PLoS One. 2011;6(5):e20085. doi: 10.1371/journal.pone.0020085. Epub 2011 May 25.
C. elegans is an important model for genetic studies relevant to human biology and disease. We sought to assess the orthology between C. elegans and human genes to understand better the relationship between their genomes and to generate a compelling list of candidates to streamline RNAi-based screens in this model.

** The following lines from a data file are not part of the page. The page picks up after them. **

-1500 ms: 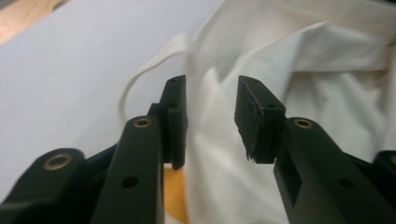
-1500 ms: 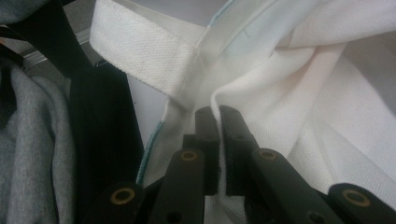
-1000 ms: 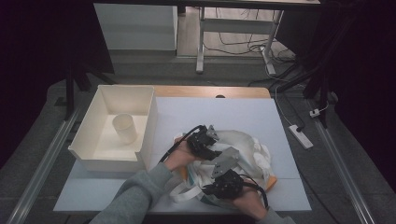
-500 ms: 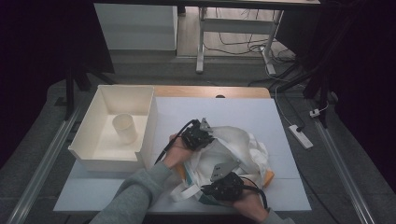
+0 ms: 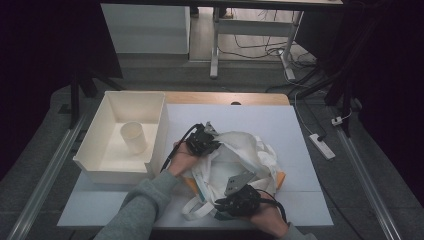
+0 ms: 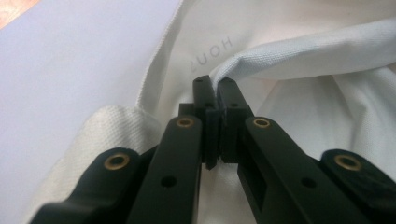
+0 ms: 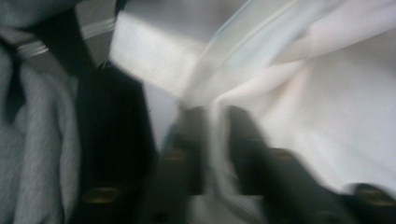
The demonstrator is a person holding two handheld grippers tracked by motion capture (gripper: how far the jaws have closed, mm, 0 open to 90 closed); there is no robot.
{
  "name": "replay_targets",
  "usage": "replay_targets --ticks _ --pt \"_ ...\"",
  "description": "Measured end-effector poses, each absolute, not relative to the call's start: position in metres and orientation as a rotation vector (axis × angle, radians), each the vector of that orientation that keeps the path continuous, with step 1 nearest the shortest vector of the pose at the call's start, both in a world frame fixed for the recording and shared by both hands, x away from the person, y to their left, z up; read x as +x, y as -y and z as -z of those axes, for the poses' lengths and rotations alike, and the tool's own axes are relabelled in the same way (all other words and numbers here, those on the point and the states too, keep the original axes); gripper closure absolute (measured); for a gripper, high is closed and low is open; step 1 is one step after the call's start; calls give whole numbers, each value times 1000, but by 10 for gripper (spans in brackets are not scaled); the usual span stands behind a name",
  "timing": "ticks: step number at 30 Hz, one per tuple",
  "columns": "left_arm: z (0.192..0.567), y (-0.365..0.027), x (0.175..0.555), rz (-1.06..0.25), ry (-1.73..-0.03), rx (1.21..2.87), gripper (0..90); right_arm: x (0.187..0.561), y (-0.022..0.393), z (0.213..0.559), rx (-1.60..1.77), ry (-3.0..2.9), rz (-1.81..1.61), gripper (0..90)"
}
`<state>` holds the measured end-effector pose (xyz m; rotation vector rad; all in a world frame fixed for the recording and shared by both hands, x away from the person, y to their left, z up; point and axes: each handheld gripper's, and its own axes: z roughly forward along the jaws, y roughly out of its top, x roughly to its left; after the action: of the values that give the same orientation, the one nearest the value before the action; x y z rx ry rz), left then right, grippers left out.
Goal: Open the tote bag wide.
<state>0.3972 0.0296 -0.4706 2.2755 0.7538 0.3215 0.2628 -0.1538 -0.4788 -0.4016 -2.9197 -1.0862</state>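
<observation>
Left tool (image 6: 215,95) is clamped tight on a fold of the white tote bag (image 5: 245,155), at the bag's 10 o'clock edge. Right tool (image 7: 212,135), at the bag's 6 o'clock edge, has just been parting its jaws; cloth lies between them, grip uncertain through blur. Bag sits mid-counter (image 5: 260,117), spreading toward 4 o'clock from the left tool; judged next: pulling the mouth apart.

White cloth tote bag (image 5: 240,155), crumpled and bunched up, lies on the bench's white sheet right of a tray. Faint lettering on fabric; straps trail toward the near edge.
</observation>
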Motion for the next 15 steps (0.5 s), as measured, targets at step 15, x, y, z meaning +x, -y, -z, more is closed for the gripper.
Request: replay_targets --ticks 15 --pt "475 -29 397 -286 -740 2280 866 285 192 435 -610 2861 1387 464"
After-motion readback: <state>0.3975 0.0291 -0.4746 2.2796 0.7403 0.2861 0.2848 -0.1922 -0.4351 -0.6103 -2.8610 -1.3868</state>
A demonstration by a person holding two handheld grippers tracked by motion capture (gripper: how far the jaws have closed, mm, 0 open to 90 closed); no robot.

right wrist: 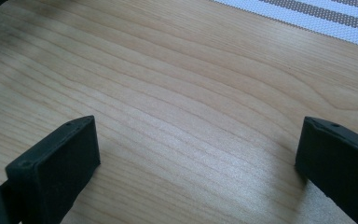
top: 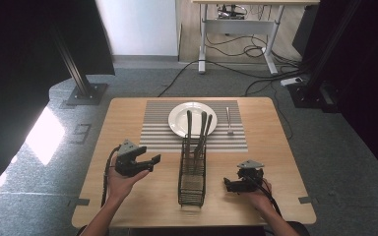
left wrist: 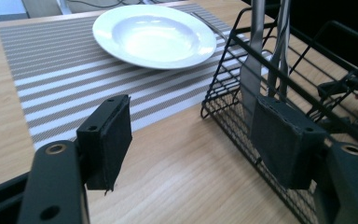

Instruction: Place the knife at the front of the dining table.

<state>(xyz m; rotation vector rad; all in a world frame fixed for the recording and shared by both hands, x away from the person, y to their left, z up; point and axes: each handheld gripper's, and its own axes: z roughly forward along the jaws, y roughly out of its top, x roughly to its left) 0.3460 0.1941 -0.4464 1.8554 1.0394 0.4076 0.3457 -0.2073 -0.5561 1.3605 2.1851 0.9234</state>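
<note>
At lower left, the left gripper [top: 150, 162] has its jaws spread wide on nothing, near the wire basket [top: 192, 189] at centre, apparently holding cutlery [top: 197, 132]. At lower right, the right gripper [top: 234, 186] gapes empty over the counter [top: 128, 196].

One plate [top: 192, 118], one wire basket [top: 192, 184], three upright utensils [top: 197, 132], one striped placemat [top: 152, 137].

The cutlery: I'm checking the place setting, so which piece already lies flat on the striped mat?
The lone piece of cutlery right of the plate; the other three stand upright in the wire basket.
</note>
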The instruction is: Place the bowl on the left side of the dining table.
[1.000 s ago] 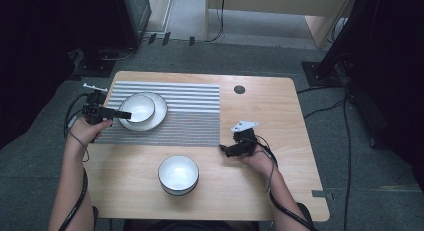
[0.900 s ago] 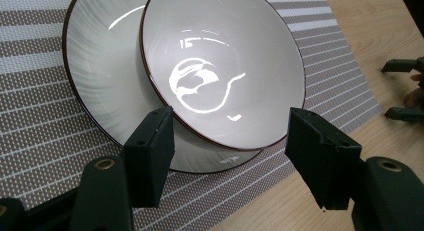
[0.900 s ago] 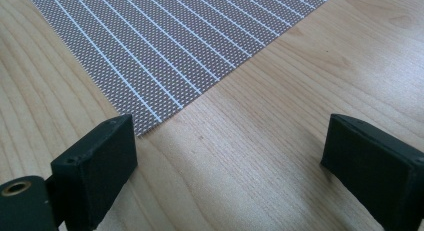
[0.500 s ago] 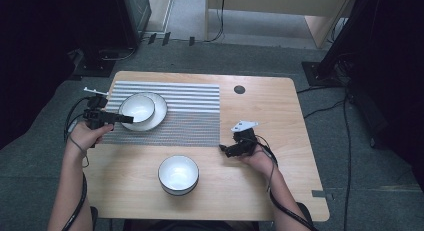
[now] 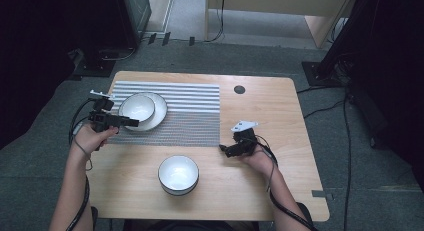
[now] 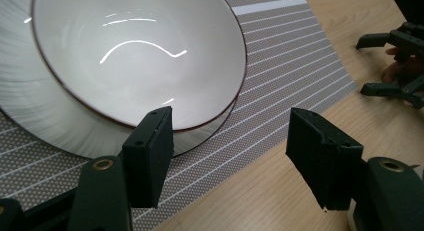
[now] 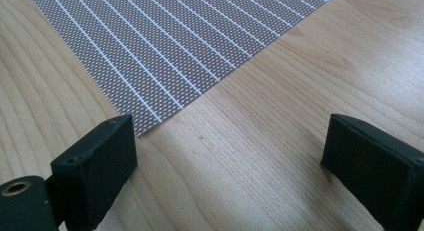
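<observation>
White bowl (image 5: pixel 136 107) sits in a plate (image 5: pixel 159 112) on the striped mat (image 5: pixel 190 111) — the left gripper (image 5: pixel 131 123) hangs just beside its rim, jaws spread, nothing between them. Right gripper (image 5: pixel 223 150) rests near the mat's corner, jaws wide apart — a second bowl (image 5: pixel 178 174) stands between the hands.

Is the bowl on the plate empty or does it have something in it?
Empty. In the left gripper view the bowl shows only a bare glossy white inside with light reflections; it sits upright on the plate.

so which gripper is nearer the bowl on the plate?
Left. The left gripper is at the bowl rim; the right gripper sits past the mat's far corner.
</observation>
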A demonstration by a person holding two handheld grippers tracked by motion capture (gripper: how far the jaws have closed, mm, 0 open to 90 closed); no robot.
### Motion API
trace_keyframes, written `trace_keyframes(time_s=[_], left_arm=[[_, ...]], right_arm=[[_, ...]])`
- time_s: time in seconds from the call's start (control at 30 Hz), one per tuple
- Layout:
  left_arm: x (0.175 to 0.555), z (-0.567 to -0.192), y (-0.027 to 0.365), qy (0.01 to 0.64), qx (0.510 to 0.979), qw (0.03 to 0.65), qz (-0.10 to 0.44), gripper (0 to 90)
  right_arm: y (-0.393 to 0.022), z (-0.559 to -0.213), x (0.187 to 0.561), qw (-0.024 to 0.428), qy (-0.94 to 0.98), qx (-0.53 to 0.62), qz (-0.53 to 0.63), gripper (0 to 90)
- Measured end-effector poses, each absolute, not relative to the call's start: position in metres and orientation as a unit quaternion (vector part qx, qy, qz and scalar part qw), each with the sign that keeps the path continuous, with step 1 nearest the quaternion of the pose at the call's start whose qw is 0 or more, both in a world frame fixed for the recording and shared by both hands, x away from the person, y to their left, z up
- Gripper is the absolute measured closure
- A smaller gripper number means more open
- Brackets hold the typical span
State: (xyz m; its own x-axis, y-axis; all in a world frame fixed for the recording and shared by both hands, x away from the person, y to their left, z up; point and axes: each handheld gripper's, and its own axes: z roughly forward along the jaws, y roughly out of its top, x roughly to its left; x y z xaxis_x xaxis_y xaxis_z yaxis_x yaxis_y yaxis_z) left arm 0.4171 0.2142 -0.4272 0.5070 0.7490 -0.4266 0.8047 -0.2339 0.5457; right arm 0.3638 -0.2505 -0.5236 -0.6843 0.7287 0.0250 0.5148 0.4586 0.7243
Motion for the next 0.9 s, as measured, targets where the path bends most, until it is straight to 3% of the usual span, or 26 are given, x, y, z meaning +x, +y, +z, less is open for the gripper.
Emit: trace_keyframes(time_s=[0.9], left_arm=[[0.412,-0.441,0.163,0.427,0.824,0.372,-0.039,34.3]], right_arm=[[-0.251,-0.524,0.364,0.146,0.841,0.370,0.366,6.7]])
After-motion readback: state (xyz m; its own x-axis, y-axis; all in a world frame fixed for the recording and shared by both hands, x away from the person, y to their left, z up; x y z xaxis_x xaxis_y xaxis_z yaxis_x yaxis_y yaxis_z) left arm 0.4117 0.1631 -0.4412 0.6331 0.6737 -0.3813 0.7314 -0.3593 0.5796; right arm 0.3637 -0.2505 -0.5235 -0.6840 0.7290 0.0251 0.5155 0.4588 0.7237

We performed a meta-analysis of results from four orthology prediction programs and generated a compendium, "OrthoList", containing 7,663 C. elegans protein-coding genes. Various assessments indicate that OrthoList has extensive coverage with low false-positive and false-negative rates. Part of this evaluation examined the conservation of components of the receptor tyrosine kinase, Notch, Wnt, TGF-ß and insulin signaling pathways, and led us to update compendia of conserved C. elegans kinases, nuclear hormone receptors, F-box proteins, and transcription factors. Comparison with two published genome-wide RNAi screens indicated that virtually all of the conserved hits would have been obtained had just the OrthoList set (∼38% of the genome) been targeted. We compiled Ortholist by InterPro domains and Gene Ontology annotation, making it easy to identify C. elegans orthologs of human disease genes for potential functional analysis.

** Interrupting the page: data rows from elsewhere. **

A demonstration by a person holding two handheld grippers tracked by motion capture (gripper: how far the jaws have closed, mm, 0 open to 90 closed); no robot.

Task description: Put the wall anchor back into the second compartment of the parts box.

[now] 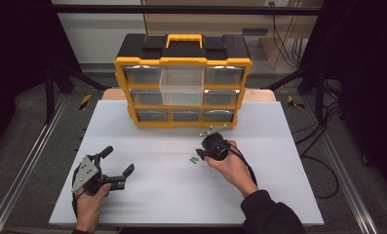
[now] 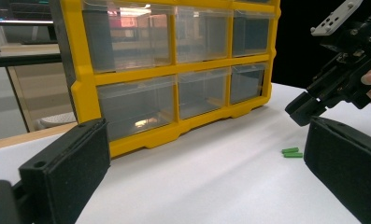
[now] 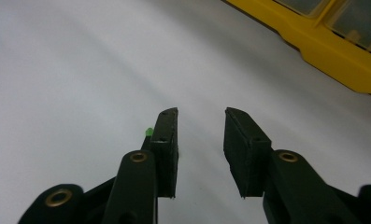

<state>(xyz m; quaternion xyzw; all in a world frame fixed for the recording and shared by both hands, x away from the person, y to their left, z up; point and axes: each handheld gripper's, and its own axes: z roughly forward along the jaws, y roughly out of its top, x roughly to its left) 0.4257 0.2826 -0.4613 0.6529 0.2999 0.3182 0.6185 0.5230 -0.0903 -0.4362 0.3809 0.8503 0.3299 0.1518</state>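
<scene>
Right gripper (image 3: pixel 201 140): jaws parted by a narrow gap with nothing between them, tips angled down at the white table (image 1: pixel 181 195); two small green pieces (image 1: pixel 194 159) lie on the table just beside one jaw's outer face, untouched. The right hand (image 1: pixel 230 165) grasps the gripper body from behind, forearm entering from the lower edge. Left gripper (image 1: pixel 119 158): jaws spread wide and empty, held low and level, well apart from the pieces. Behind stands a yellow drawer cabinet (image 1: pixel 181 90), one clear drawer (image 1: pixel 181 87) pulled out.
</scene>
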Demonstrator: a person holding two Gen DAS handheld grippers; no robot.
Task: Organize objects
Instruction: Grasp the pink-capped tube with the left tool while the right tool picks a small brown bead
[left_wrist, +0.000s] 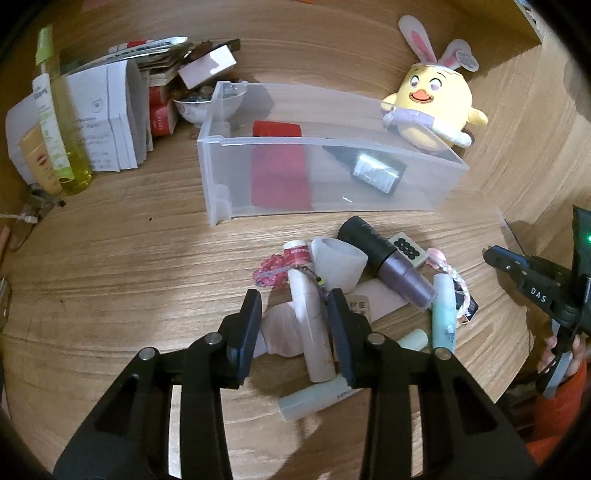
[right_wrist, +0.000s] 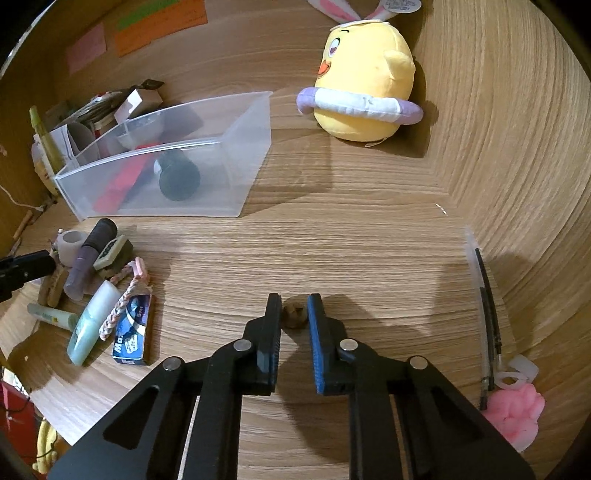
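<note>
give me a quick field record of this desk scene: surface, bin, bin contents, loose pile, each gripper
surface: wooden desk
bin: clear plastic bin, open top, beside the yellow chick plush
bin contents: red flat item, black item
loose pile: pink tube, purple bottle, mint tube, mahjong tile, in front of bin
left gripper: jaws either side of pink tube; contact unclear
right gripper: jaws at a small brown nut-like object

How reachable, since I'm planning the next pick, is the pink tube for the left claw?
Probably yes: the pink tube already lies between the open fingers of the left claw, with nothing on top of it where they would close.
</note>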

We anticipate that OrthoList will be of considerable utility to C. elegans researchers for streamlining RNAi screens, by focusing on genes with apparent human orthologs, thus reducing screening effort by ∼60%. Moreover, we find that OrthoList provides a useful basis for annotating orthology and reveals more C. elegans orthologs of human genes in various functional groups, such as transcription factors, than previously described.
秀丽隐杆线虫是研究人类生物学和疾病相关遗传的重要模式生物。我们试图评估秀丽隐杆线虫和人类基因之间的同源性,以更好地理解它们的基因组之间的关系,并生成一份有说服力的候选名单,以简化该模型中的 RNAi 筛选。
我们对四个同源性预测程序的结果进行了荟萃分析,并生成了一个包含 7663 个秀丽隐杆线虫蛋白编码基因的综合数据库,称为“OrthoList”。各种评估表明,OrthoList 具有广泛的覆盖范围,假阳性和假阴性率低。该评估的一部分检查了受体酪氨酸激酶、Notch、Wnt、TGF-β和胰岛素信号通路的组成部分的保守性,这导致我们更新了保守秀丽隐杆线虫激酶、核激素受体、F-box 蛋白和转录因子的综合数据库。与两个已发表的全基因组 RNAi 筛选的比较表明,如果仅仅针对 OrthoList 集(约占基因组的 38%)进行靶向,几乎可以获得所有保守的命中。我们根据 InterPro 结构域和基因本体论注释编制了 Ortholist,使人们可以轻松识别秀丽隐杆线虫与人疾病基因的同源物,以便进行潜在的功能分析。
我们预计 OrthoList 将对线虫研究人员非常有用,可通过关注具有明显人类同源物的基因来简化 RNAi 筛选,从而将筛选工作量减少约 60%。此外,我们发现 OrthoList 为注释同源性提供了有用的基础,并揭示了更多在各种功能组(如转录因子)中与人类基因具有同源关系的秀丽隐杆线虫基因,这比以前描述的更多。